- Promotional Postcard for Sweet Smoke (top row: Jay, Jeffery, Mike, Andy, Rochus - bottom row: Steve, Marvin, Nico)

Background information
- Origin: Brooklyn, New York, U.S.
- Genres: Progressive rock; psychedelic rock; krautrock; jazz-rock;
- Years active: 1967–1974
- Label: EMI International
- Past members: Andy Dershin; Jay Dorfman; Marvin Kaminowitz; Michael Fontana; Steve Rosenstein; Jeffrey Dershin; Rochus Kuhn; Rick Greenberg; John Classi; Martin Rosenberg;
- Website: sweetsmokeband.com

= Sweet Smoke =

American psychedelic jazz-rock band

Sweet Smoke was an American rock band formed in Brooklyn, New York, in 1968. The group moved to Europe in 1969, living in Germany, and performing in Germany, the Netherlands and France until 1974 when the band split up. Initially, some members stayed in Europe, some went to India, but most of the band returned to the United States. Although originating in the U.S., Sweet Smoke is often referred to as a Krautrock band. Noted for their buoyant rhythms, inventive improvisations and complex musical structures, in interviews, the group says their music was influenced by Eric Clapton, Jimi Hendrix, Frank Zappa, John Coltrane and The Beatles.

==History==

After their first performances in the U.S. and the Caribbean, the group moved to Germany and formed a commune in a farm house in the village of Hüthum, outside the city of Emmerich, about a kilometer (0.62 miles) from the border with the Netherlands. The group became well known in the region on and off the stage for their mixture of spirited musical performances combined with their interests in Eastern and Psychedelic philosophies.

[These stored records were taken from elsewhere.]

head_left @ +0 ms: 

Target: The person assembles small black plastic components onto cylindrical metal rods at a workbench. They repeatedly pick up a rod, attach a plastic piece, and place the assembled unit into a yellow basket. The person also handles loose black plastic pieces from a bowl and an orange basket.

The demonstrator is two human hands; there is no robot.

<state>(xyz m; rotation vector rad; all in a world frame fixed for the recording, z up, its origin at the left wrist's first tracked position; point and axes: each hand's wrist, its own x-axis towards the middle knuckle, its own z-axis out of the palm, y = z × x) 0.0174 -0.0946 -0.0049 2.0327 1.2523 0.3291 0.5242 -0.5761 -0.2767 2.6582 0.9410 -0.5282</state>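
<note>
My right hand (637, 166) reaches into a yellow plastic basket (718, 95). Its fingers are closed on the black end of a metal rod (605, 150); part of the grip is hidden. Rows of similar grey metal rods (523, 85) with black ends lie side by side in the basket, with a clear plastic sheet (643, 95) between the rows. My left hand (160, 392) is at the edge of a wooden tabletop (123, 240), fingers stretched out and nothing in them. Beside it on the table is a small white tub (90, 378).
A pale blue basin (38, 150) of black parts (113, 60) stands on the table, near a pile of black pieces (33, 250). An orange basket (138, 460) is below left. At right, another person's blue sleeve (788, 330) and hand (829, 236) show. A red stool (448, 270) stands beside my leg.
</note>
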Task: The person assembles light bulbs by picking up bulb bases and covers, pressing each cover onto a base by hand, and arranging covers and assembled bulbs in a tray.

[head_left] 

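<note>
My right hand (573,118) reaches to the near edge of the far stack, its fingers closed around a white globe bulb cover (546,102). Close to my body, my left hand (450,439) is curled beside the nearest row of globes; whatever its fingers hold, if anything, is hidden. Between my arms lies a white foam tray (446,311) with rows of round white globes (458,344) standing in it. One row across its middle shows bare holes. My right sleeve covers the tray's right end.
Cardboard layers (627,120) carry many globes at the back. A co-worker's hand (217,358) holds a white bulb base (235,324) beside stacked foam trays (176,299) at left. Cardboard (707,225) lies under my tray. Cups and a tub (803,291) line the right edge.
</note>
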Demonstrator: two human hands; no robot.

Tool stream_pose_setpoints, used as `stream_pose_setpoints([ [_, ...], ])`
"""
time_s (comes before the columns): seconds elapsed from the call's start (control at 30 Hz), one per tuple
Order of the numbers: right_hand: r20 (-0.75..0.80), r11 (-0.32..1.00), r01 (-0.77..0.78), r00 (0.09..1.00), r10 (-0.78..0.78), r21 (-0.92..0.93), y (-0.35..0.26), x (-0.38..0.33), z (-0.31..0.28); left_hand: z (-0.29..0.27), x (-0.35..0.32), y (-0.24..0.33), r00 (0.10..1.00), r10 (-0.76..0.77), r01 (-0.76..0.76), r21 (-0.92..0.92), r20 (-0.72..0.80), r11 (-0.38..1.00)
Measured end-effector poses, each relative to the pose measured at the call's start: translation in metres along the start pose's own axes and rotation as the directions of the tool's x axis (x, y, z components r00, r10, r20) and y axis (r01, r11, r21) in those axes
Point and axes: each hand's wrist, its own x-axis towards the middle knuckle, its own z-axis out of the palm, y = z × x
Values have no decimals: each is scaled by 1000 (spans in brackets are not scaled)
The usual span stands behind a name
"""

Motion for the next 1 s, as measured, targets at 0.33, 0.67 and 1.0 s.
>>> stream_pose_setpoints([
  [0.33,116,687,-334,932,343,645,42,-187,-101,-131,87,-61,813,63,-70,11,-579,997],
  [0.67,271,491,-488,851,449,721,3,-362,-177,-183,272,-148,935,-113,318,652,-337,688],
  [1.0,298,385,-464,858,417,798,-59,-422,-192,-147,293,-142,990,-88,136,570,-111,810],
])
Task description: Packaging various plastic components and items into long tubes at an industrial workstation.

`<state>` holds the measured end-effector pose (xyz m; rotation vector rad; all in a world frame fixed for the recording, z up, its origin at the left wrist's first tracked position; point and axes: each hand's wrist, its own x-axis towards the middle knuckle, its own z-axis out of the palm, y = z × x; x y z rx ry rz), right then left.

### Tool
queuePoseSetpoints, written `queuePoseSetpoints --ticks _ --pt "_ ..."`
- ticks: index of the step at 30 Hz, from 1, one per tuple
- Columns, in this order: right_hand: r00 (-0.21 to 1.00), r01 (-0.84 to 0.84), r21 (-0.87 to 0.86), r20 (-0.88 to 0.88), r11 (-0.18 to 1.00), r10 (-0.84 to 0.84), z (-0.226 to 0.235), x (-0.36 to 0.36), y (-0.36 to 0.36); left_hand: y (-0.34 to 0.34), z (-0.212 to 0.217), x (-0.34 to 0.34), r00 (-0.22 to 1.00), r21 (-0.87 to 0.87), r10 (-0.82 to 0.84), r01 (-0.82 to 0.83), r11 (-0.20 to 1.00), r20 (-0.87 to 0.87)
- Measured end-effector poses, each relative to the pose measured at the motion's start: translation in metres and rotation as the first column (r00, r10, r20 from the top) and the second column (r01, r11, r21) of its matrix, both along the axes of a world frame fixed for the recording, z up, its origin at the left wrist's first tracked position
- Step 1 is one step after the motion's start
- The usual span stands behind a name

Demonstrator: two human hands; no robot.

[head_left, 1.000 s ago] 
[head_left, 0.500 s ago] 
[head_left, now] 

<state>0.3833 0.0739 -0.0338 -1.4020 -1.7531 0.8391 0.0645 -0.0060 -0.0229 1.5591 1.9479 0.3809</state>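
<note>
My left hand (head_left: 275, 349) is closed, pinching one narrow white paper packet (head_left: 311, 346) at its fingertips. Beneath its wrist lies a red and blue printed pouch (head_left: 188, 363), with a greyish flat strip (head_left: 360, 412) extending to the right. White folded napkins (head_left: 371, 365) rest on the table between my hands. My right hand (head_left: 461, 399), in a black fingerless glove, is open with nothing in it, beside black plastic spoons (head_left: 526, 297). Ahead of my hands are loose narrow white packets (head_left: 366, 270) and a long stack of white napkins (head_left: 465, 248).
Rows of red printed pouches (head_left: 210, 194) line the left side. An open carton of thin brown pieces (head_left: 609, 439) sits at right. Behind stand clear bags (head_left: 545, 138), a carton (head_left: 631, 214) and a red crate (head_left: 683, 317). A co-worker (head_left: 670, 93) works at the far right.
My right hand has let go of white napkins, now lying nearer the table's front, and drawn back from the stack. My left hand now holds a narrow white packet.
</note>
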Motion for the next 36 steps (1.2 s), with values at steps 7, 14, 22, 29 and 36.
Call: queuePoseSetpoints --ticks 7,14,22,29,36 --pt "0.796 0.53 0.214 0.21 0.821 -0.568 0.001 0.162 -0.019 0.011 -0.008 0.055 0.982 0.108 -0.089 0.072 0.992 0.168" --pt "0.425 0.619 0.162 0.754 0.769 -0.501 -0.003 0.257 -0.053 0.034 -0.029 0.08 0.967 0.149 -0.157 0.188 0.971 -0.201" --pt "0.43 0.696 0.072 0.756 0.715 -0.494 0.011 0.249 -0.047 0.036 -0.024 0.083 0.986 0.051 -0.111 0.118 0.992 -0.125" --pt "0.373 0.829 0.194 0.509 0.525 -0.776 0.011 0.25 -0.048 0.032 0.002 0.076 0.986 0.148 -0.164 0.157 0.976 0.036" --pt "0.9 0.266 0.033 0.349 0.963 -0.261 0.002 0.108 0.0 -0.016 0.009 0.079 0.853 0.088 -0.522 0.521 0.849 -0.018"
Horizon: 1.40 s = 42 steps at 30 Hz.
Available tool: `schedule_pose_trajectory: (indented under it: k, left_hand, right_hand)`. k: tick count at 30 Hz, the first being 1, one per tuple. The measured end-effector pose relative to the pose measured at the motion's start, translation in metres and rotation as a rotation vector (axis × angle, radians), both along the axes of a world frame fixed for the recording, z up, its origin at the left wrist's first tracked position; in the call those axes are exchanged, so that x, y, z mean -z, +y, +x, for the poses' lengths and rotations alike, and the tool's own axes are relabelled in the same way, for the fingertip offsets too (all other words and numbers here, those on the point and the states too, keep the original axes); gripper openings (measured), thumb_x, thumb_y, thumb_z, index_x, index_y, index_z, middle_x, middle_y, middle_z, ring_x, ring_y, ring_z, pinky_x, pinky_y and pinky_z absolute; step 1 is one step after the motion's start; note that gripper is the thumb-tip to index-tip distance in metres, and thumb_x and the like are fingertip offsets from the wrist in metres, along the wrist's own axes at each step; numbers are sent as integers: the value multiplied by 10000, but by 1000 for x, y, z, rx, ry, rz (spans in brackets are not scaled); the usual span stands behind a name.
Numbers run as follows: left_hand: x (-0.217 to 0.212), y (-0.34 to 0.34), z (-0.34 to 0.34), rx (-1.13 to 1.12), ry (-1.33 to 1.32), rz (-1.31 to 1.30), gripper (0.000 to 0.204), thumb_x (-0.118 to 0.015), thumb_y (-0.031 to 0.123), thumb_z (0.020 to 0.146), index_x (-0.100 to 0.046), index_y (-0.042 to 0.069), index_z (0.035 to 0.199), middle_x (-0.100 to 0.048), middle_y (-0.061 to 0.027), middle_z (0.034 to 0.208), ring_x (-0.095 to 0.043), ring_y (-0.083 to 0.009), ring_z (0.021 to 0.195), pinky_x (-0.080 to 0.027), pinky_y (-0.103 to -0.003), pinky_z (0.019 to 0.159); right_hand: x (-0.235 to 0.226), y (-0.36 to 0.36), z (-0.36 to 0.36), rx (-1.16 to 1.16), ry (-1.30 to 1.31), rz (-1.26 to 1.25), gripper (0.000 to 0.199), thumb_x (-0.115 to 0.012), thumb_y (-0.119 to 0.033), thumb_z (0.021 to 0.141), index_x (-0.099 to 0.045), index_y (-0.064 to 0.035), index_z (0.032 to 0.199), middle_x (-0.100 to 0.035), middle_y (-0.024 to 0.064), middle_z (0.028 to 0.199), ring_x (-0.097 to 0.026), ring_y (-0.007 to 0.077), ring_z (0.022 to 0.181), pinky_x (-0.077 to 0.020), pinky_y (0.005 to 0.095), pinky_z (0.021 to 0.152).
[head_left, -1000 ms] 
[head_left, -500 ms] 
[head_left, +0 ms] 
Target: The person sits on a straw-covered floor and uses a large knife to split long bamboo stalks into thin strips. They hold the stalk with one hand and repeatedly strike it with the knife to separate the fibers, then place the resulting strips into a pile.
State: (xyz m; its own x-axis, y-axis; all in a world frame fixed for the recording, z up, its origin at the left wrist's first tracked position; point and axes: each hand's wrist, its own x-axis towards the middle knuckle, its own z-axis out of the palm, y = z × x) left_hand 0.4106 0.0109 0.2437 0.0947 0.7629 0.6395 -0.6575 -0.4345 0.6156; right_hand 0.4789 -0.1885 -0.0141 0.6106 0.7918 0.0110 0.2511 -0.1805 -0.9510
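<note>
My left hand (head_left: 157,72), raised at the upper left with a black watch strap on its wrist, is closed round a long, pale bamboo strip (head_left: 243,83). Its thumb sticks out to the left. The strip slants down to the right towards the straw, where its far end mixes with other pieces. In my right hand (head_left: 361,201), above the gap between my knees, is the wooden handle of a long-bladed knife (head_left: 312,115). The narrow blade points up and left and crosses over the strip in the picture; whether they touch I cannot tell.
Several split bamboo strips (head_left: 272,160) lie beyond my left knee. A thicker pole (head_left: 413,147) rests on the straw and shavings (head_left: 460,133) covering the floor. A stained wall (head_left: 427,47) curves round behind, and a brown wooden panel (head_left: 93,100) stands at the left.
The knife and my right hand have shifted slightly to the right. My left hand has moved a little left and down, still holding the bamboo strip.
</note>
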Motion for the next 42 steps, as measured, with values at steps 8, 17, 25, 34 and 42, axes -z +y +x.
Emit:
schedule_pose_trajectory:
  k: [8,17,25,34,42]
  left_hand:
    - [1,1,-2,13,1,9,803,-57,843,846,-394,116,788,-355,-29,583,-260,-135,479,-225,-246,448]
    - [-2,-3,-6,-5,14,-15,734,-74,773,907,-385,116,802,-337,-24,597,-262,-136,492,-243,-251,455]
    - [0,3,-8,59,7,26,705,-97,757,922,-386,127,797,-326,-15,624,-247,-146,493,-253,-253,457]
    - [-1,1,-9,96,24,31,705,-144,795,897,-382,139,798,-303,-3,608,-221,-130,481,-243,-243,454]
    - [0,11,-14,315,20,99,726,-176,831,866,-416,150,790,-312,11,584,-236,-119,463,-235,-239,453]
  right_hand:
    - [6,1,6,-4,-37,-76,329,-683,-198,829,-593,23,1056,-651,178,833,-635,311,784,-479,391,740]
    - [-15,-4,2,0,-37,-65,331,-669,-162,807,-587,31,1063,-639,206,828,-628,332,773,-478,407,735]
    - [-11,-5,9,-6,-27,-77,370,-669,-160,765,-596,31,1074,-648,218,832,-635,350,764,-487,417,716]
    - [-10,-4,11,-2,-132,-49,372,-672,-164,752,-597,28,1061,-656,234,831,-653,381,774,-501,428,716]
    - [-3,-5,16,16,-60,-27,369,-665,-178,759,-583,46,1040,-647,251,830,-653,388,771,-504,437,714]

The original members when they arrived in Germany were Andy Dershin (bass guitar), Michael Fontana (tenor saxophone, alto recorder, vocals, percussion), Jay Dorfman (drums, percussion), Marvin Kaminowitz (lead guitar, vocals) and Victor Sacco (guitar). Victor would soon be replaced by Steve Rosenstein (rhythm guitar, vocals). In 1970 the group was approached by EMI, and they recorded their first LP, Just a Poke with German record producer Konrad "Conny” Plank.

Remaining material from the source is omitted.